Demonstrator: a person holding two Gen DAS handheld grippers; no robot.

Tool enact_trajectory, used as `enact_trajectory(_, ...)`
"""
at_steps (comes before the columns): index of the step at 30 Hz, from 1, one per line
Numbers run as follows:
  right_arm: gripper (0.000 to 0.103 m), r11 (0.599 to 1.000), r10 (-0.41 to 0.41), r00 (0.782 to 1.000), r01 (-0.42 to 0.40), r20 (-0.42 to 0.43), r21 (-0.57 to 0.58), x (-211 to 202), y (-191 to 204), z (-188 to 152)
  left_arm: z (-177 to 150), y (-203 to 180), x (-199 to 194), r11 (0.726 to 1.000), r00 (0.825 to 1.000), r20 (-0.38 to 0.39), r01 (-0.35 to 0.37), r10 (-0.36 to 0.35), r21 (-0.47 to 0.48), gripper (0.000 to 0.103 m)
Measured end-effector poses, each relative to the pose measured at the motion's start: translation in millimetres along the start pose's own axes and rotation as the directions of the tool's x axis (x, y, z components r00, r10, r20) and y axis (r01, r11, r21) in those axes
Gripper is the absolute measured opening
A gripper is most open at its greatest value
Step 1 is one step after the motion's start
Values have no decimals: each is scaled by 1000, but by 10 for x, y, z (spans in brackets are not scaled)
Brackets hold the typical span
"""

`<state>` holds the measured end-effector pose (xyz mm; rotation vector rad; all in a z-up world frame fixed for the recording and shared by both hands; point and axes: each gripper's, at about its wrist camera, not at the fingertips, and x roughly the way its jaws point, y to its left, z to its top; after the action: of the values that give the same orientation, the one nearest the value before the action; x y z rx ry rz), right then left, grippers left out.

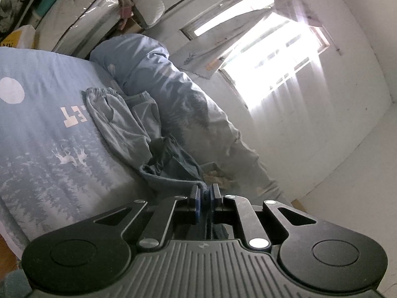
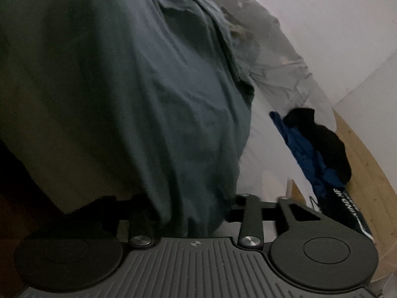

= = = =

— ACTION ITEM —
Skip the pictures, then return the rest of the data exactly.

— RESPONSE —
Demonstrator: a person holding two Gen DAS handheld grippers; no robot.

Tool enact_trajectory, used as `enact_trajectory(_, ...)`
"""
at_steps (comes before the columns): index of the step at 30 Hz, from 1, one per line
Numbers run as follows:
  right_arm: gripper (0.000 to 0.103 m), r11 (0.599 to 1.000), r10 (-0.41 to 0.41), r00 (0.782 to 1.000), r01 (-0.42 to 0.40), r20 (-0.42 to 0.43), r21 (-0.57 to 0.58), x (-211 to 202), y (-191 to 204), z (-188 to 152)
  left_arm: z (-177 to 150), y (-203 to 180), x (-199 to 194), r11 (0.726 to 1.000), r00 (0.825 to 1.000), r20 (-0.38 to 0.39), r01 (-0.35 to 0.37), r10 (-0.36 to 0.35), r21 (-0.47 to 0.48), gripper (0.000 to 0.103 m)
Measured end-effector poses, each relative to the pose measured at the motion's start: translation in millimetres along the start pose's own axes and rotation as the directions of the tool's x axis (x, y, z components r00, r10, r20) and y axis (r01, r11, r21) in those axes
Gripper is the absolute measured opening
A gripper is most open at its greatest value
Step 1 is one step after the motion's start
Values have no decimals: each is scaled by 1000, but by 10 for x, y, z (spans in brackets are not scaled)
Brackets hold the typical span
"""

`<state>` holds the measured end-effector pose (xyz mm; rotation vector rad; all in a z-up world frame fixed for the recording and shared by both hands; point and axes: each gripper's, at about its wrist camera, not at the fingertips, and x roughly the way its jaws point, y to its left, z to its top; after the action: of the values that give the same orientation, the one nearest the value before the action; x y z rx ry rz), right then left, grippers left out.

The output requires no further additions.